# John Paul Jones - raid on Whitehaven



## Danny McG (Jul 1, 2017)

I live in Whitehaven UK. One of it's (few) claims to fame is John Paul Jones, in American war of Independence, attacked the harbour and, after spiking several cannon, proceeded with his crew to set fire to loads of tall ships.
There is a large pub named after him, there have been re-enactments by historical societies and local schools, for many years, teach about him ad nauseum in history.
It has recently come to my attention that this American hero was accused of underage sex. I can only find conflicting details about this; does anyone specialise in that time period who might have more info please?
Thanks
Danny


----------



## anno (Jul 2, 2017)

I only know he played bass for Led Zeppelin


----------



## Danny McG (Jul 2, 2017)

Not to be confused with Paul Jones who sang for Manfred Mann


----------



## Dave (Jul 2, 2017)

So, was he any kind of singer at all? A sea shanty, or two, maybe? Pyramid Stage at Glastonbury? 

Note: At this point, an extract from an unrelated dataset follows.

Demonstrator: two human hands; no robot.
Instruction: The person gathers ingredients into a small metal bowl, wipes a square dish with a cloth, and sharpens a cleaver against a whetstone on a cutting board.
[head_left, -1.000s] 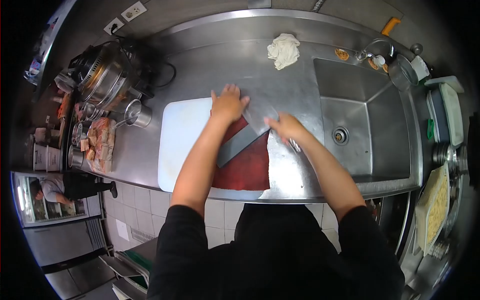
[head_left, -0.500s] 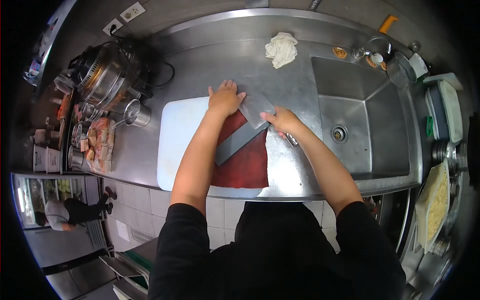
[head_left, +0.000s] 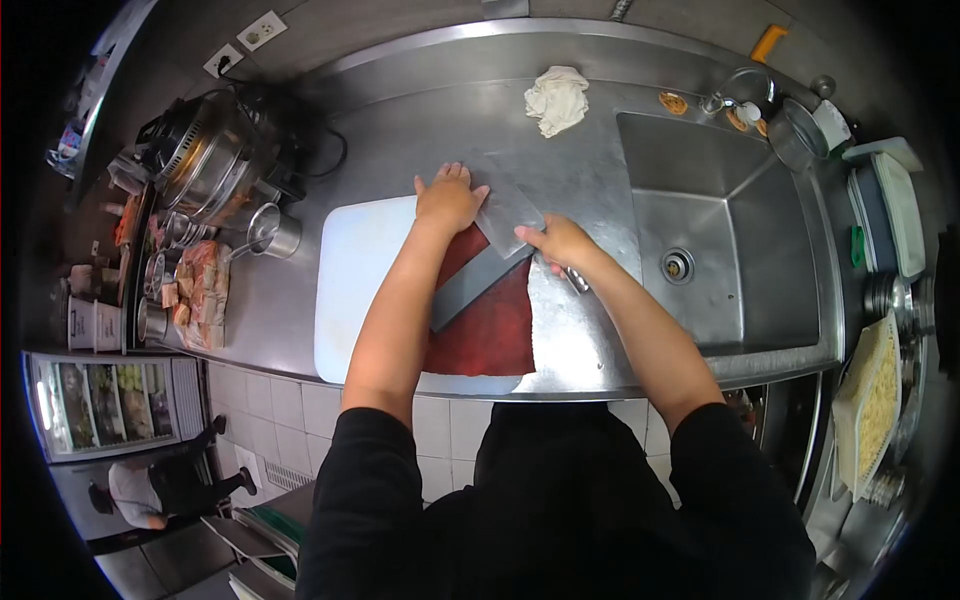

Interesting, he was from Kirkcubrightshire. Some of my ancestors are from that neck of the woods. Also, after serving in the American Navy he served in the Imperial Russian Navy. I'm surprised he isn't more well known. It has the makings of a ripping good book or film.


----------



## Ursa major (Jul 2, 2017)

Dave said:


> Interesting, he was from Kirkcubrightshire. Some of my ancestors are from that neck of the woods.


I'm in the same boat**.


Dave said:


> It has the makings of a ripping good book or film.


According to his Wikipedia page, his exploits have inspired both novels and films. Whether they are any good, I can't say. (Oh, and apparently Franklin Delano Roosevelt -- yes, _that_ Franklin Delano Roosevelt -- submitted a screenplay to the owner of Paramount Pictures, who rejected it.)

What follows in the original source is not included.